> Problem details: Lines with "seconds": report how many there are in the listing below, giving the number and nothing else.

> Exercise material:
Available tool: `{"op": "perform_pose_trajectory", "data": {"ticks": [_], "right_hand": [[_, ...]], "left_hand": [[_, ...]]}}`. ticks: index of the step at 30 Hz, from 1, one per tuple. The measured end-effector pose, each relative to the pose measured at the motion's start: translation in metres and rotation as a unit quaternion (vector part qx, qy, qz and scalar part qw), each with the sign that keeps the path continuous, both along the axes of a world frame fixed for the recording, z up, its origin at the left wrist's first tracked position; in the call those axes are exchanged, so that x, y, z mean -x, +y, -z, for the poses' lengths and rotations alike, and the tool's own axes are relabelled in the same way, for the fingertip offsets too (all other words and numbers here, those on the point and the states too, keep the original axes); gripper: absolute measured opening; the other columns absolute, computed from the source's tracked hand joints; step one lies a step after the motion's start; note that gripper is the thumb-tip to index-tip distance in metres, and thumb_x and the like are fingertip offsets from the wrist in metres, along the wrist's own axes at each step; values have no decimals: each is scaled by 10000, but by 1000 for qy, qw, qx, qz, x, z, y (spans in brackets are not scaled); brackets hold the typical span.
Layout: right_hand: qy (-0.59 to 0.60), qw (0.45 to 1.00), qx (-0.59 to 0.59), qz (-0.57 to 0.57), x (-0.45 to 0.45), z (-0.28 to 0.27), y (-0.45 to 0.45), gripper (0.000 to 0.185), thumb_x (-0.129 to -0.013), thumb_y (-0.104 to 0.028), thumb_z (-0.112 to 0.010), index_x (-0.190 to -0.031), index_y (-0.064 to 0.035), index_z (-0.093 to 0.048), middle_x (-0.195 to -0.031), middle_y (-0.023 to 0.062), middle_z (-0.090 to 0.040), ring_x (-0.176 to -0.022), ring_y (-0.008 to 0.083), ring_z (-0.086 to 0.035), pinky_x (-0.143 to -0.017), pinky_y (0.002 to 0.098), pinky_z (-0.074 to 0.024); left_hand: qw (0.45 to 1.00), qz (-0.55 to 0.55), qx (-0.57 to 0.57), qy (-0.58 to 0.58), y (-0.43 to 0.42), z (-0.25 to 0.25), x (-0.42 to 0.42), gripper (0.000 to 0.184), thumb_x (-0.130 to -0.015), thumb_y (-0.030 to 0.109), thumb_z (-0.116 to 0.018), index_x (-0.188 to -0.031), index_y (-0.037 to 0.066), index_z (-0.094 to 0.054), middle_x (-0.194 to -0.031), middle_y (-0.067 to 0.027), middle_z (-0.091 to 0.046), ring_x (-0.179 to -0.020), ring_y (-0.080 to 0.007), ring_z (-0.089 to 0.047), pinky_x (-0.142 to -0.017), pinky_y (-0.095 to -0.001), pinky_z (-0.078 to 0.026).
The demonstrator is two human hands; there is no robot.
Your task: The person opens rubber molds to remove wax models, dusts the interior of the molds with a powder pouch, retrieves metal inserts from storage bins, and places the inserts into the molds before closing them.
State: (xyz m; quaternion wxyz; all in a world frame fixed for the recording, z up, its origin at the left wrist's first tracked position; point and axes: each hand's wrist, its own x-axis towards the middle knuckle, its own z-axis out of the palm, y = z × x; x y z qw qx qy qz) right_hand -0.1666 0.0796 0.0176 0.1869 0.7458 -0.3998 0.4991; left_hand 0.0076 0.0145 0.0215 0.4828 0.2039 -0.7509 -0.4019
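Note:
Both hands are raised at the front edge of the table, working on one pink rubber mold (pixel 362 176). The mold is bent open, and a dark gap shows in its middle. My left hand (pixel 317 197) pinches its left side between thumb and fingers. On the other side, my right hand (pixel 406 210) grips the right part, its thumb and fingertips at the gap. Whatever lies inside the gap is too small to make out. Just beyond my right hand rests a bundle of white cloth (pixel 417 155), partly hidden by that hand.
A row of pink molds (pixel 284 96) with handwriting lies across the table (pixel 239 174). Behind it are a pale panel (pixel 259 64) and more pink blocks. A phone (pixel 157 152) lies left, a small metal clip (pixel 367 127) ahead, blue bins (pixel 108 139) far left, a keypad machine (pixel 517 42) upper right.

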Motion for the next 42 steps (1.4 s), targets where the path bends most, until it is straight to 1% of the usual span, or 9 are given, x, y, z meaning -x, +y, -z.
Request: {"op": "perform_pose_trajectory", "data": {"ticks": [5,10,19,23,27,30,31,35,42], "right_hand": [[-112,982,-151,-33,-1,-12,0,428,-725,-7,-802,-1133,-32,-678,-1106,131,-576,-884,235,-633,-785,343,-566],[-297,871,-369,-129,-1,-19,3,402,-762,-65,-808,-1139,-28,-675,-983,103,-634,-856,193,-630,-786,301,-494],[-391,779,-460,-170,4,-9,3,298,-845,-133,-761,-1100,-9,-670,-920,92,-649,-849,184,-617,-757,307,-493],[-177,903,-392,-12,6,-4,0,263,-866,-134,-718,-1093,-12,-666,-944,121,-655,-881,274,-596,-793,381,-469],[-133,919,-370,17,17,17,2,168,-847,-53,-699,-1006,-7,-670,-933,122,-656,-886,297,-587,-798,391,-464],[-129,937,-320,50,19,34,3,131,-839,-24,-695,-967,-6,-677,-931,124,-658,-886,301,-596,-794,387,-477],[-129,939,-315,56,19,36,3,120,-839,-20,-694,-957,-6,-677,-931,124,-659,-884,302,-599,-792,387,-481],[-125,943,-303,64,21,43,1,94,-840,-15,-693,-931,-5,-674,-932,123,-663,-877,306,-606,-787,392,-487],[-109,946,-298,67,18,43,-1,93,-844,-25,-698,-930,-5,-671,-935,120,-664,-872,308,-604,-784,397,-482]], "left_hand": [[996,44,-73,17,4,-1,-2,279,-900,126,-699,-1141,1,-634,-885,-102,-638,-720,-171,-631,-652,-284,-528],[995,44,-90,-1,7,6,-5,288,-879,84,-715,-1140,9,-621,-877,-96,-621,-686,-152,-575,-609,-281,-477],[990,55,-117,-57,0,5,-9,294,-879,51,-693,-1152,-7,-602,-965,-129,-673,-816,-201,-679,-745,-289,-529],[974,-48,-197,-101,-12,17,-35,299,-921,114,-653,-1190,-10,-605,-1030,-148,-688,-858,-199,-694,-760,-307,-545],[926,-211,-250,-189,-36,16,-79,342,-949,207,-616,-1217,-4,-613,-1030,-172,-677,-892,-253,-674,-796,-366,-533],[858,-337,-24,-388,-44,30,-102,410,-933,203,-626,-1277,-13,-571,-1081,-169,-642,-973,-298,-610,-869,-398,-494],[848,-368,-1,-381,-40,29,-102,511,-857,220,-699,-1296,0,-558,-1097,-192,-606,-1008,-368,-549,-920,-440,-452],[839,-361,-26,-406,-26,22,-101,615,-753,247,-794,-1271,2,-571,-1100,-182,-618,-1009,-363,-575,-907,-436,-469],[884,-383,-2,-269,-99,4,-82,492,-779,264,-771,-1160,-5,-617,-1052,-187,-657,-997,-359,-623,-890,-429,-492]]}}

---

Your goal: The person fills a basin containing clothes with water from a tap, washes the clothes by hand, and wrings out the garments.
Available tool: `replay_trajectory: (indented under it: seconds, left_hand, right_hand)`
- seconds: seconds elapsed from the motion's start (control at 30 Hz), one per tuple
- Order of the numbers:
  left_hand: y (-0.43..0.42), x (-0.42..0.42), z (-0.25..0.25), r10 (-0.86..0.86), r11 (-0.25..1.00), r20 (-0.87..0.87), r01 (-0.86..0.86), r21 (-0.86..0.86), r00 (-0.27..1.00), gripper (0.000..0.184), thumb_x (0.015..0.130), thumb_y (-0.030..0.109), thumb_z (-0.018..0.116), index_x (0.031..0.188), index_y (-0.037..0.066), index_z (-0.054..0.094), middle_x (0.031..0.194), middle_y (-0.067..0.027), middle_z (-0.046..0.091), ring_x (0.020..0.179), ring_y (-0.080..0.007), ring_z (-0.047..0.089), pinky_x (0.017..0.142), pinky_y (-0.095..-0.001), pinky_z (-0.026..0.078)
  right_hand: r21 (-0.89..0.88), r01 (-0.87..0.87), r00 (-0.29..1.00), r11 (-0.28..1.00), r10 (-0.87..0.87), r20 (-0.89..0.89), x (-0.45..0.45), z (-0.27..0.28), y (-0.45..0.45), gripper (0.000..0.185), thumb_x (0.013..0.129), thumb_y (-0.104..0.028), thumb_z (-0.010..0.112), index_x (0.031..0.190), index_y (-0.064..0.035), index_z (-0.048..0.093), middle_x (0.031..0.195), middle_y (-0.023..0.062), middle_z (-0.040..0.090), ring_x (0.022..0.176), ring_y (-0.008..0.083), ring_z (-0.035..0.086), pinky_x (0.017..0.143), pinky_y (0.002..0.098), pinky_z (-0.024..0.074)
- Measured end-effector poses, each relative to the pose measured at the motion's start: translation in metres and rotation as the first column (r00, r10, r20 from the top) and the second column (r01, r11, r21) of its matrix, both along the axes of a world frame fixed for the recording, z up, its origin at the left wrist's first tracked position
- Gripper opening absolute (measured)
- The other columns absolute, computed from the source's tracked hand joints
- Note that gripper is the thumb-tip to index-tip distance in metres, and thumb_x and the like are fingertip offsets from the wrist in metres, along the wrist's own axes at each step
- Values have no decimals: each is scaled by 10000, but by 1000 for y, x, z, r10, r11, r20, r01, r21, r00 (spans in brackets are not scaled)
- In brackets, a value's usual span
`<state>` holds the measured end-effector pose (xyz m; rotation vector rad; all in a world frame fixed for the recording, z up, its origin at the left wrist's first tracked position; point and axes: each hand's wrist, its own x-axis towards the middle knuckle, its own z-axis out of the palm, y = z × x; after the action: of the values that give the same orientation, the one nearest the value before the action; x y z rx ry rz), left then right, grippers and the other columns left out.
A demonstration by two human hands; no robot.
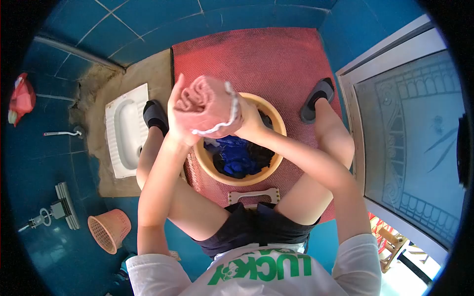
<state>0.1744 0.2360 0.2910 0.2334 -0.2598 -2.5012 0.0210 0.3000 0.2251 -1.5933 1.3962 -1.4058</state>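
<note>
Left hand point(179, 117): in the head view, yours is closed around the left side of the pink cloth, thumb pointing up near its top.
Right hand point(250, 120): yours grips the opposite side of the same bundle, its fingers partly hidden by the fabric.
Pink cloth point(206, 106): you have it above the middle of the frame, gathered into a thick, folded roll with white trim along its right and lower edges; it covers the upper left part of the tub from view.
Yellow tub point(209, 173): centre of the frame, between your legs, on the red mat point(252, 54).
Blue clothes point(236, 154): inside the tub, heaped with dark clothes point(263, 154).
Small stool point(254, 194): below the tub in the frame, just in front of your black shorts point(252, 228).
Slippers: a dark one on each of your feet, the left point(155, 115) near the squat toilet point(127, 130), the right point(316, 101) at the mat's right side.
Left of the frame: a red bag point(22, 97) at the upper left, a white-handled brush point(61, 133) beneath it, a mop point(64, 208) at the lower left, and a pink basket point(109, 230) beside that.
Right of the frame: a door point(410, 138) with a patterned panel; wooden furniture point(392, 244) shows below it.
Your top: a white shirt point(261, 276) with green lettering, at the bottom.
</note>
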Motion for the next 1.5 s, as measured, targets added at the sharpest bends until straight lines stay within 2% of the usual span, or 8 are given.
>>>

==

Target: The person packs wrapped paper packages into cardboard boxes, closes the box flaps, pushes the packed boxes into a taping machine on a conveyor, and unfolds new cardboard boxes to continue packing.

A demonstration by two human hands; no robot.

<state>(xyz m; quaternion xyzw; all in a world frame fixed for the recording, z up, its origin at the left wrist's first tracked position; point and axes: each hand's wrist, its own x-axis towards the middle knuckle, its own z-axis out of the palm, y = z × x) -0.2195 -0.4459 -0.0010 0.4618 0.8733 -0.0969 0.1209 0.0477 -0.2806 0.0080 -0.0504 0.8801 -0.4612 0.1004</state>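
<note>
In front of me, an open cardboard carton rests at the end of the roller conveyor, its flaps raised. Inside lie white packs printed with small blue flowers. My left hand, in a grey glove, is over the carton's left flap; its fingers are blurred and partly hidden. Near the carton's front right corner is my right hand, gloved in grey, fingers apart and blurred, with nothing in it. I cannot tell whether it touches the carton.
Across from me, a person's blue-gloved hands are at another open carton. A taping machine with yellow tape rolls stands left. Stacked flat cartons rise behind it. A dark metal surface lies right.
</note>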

> Reply to the task: 2